Das Friedensgebet am Tag vor dem Nationalfeiertag fand aus Anlass des Gedenkens an den 75. Jahrestag des Kriegsendes und des 65. Jahrestages des Staatsvertrages statt. An dem von der Stiftung "Pro Oriente" veranstalteten Gebet nahm u.a. auch der oberösterreichischen Landeshauptmann Thomas Stelzer teil.
Die dankbare Erinnerung an das Ende des Krieges und den Wiederaufbau Österreichs müsse immer auch mit einem schamhaften Blick auf die eigene Schuldgeschichte verbunden bleiben, mahnte der Bischof. Es gebe eine "Verwobenheit mit dem Schrecken, der über die persönliche Schuld der damaligen Täter hinausgeht" und bis heute wirksam sei. Gewiss, es habe Widerstandskämpfer gegeben wie etwa den Seligen Franz Jägerstätter, die dies mit dem Leben bezahlt haben; auch hätten viele Menschen damals ihr Leben riskiert, um Juden zu retten und vor dem Tod zu bewahren - es bleibe daher die Erinnerung eine "Achterbahn", auf der man "hin und her geworfen" werde "zwischen dem Stolz auf Österreich, dem gesunden Selbstbewusstsein, der Trauer und der Scham, dem Selbsthass und dem Zynismus".
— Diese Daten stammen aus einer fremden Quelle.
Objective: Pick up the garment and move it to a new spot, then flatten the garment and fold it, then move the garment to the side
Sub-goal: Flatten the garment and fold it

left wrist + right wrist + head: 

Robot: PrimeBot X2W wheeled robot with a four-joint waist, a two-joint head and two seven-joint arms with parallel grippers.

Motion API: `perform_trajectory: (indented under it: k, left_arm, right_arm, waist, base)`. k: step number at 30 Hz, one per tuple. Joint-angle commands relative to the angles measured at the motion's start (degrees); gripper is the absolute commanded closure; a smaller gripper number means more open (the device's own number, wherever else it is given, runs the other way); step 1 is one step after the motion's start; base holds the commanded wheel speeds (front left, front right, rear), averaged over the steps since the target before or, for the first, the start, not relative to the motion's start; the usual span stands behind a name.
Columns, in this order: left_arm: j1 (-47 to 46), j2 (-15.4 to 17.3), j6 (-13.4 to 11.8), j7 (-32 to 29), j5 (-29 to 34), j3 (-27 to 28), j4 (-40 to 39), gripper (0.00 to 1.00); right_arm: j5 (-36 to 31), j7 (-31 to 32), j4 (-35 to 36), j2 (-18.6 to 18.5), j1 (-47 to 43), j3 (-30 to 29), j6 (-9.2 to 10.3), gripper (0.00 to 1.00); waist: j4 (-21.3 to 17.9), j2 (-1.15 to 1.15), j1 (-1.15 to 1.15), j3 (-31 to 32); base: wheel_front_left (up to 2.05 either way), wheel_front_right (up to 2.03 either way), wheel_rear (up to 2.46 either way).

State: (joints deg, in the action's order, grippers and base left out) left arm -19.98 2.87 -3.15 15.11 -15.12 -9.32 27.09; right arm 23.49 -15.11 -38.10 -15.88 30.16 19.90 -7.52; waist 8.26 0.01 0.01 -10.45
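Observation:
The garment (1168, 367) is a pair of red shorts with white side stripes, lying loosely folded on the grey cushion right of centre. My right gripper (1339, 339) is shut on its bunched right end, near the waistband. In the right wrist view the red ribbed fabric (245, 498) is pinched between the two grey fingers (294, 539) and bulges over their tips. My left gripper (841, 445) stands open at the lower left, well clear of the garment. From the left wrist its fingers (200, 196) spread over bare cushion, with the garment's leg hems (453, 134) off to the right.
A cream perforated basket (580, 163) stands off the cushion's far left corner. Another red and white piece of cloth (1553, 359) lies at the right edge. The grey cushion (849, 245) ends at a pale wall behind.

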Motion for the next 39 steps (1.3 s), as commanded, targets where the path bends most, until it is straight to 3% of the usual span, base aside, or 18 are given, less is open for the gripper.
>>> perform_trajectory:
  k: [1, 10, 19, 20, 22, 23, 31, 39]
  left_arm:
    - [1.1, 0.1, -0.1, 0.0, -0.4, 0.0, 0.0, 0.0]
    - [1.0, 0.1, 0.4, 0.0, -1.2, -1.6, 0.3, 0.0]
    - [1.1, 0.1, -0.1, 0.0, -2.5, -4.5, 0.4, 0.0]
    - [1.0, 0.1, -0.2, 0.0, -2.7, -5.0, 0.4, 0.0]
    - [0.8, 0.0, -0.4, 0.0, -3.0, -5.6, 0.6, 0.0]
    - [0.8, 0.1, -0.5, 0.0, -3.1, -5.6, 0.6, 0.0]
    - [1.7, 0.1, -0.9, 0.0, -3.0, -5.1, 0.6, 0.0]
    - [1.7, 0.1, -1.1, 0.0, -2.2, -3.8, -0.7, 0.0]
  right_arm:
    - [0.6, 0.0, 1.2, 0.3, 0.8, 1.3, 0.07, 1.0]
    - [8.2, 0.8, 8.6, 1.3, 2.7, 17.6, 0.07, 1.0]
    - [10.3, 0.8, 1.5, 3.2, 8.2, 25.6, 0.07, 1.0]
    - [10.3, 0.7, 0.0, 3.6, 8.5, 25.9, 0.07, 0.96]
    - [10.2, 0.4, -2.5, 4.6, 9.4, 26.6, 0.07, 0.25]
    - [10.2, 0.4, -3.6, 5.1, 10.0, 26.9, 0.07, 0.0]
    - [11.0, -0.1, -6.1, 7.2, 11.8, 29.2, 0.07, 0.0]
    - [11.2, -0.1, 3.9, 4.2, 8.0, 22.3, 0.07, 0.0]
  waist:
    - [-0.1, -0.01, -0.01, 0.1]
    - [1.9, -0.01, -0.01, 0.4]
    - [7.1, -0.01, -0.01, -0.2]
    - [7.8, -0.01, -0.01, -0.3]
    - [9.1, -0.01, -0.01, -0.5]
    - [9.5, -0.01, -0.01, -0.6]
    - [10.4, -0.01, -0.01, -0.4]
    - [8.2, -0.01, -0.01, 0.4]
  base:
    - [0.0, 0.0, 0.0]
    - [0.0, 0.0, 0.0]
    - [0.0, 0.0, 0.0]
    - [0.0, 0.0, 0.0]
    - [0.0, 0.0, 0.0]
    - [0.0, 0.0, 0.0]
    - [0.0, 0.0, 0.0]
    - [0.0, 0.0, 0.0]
Der Glaube befreie in dieser Situation dazu, die "Verwobenheit mit diesem Schrecken, die über die persönliche Schuld der damaligen Täter hinausgeht", zu erinnern, führte Scheuer weiter aus: "Der Glaube an Gott macht frei, sich auch den dunklen Seiten der eigenen Biografie und der Schuldgeschichte des eigenen Volkes zu stellen. Wir erinnern uns, damit wir uns unserer eigenen Verantwortung bewusst werden. Wir erinnern uns, damit die Schrecken des Zweiten Weltkrieges und der nationalsozialistischen Gewaltherrschaft ihre mahnende Kraft behalten, damit wir uns über die Verführbarkeit des Menschen, seine Fähigkeit zu unmenschlichen Taten und seinen Mangel an Mut nicht täuschen."
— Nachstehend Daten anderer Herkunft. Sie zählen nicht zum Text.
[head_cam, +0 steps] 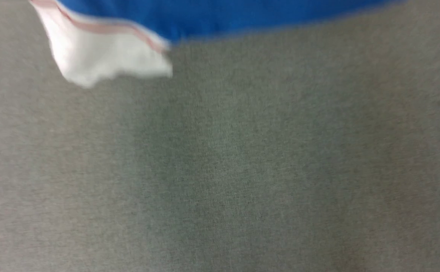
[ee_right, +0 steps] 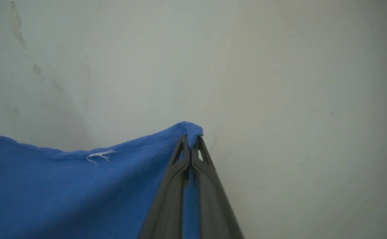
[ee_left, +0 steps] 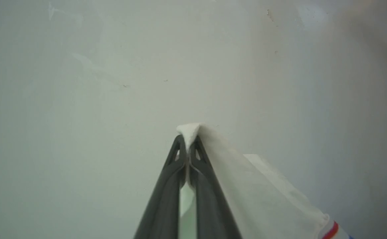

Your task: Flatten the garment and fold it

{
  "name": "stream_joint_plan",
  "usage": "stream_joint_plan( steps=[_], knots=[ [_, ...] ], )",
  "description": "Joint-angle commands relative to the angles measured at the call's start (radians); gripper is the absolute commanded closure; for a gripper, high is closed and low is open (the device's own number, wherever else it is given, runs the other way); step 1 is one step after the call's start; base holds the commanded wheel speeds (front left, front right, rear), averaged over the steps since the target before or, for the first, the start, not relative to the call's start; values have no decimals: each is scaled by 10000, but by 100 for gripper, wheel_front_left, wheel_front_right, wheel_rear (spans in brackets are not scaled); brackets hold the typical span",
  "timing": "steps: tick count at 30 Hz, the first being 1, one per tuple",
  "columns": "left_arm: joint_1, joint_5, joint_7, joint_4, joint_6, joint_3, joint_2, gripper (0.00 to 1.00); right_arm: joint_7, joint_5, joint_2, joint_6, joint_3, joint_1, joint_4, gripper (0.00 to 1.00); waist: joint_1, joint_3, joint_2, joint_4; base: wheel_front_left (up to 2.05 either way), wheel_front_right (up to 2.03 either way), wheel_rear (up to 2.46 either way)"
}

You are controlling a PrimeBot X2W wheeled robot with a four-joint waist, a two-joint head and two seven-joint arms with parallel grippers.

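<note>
one garment (head_cam: 220, 17), bright blue, sits along the far edge of the head view, which is blurred. its white sleeve (head_cam: 106, 56) reaches nearward at the far left, with a pale red stripe (head_cam: 102, 27) where white meets blue. whether the cloth touches what is below it cannot be told. a grey woven surface (head_cam: 220, 170) runs from the garment to the near edge.

left gripper (ee_left: 188, 141): fingers pressed together on a pinch of the white sleeve cloth, a small tuft standing out past the tips. the white cloth falls away from the tips to a red and blue striped trim (ee_left: 331, 230) at that view's lower right corner.

right gripper (ee_right: 191, 141): fingers pressed together on a corner of the blue cloth, the corner bunched just past the tips. the blue cloth spreads to that view's left, with a loose white thread (ee_right: 98, 156) at its edge.

a pale, lightly marked wall (ee_right: 279, 83) lies behind both grippers.
</note>
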Motion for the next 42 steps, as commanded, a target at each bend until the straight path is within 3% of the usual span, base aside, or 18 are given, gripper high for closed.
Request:
stream_joint_plan(
  steps=[1,4,12,19,25,31,38,42],
  knots=[
    [-636,162,-536,298,140,15,-194,100,-396,-204,116,-9,31,-431,329,100,-5,2394,0,-105,0,0,0],
    [-1417,376,-1463,789,159,-30,-329,100,-1026,-454,137,-9,236,-996,827,100,-5,2818,0,-111,0,0,0],
    [-1457,546,-3677,1558,-485,-326,6,100,-2132,-185,-290,-9,1145,-1132,1546,100,-5,3706,0,45,0,0,0],
    [46,-122,-4728,901,-140,333,-68,100,-2812,969,-831,-9,1875,-106,1188,100,-5,3716,0,292,0,0,0],
    [2735,-727,-4825,-1213,337,905,-133,100,-2828,2335,-1613,-9,2288,1906,-445,100,-5,3040,0,499,0,0,0],
    [6723,-1283,-4600,-3770,781,948,-90,100,-2603,3200,-2121,-9,1476,5036,-2559,100,-5,1983,0,601,0,0,0],
    [11780,-1991,-4140,-6395,1122,745,281,100,-2149,3389,-1561,-9,249,9082,-4474,100,-5,603,0,601,0,0,0],
    [13905,-2467,-3820,-6862,1270,703,484,100,-1972,3377,-1153,-9,-12,10618,-5035,100,-5,19,0,613,0,0,0]
  ],
)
Neben einer lebendigen Erinnerungskultur sei auch die gelebte Solidarität mit den Ärmsten eine Form der aktiven Friedenssicherung, so Scheuer: "Der Kampf gegen Krieg, aber auch gegen andere Formen von Terrorismus und Gewalt muss im Wesentlichen präventiv geführt werden." In dem Zusammenhang sei etwa rückzufragen, wie es um die finanziellen Mittel für die Entwicklungspolitik stehe: "Die humanitäre Hilfe steht meist in keinem Verhältnis zum Aufwand der militärischen Mittel. Der größte Teil der Intelligenz wird nach wie vor in Waffensysteme und Rüstung investiert, statt diese Intelligenz für die Entwicklung der armen Völker einzusetzen." Ziel einer globalen Solidarität müsse die "durchgreifende Verbesserung der wirtschaftlichen und sozialen Lebensbedingungen der Armen sein", appellierte der Linzer Bischof.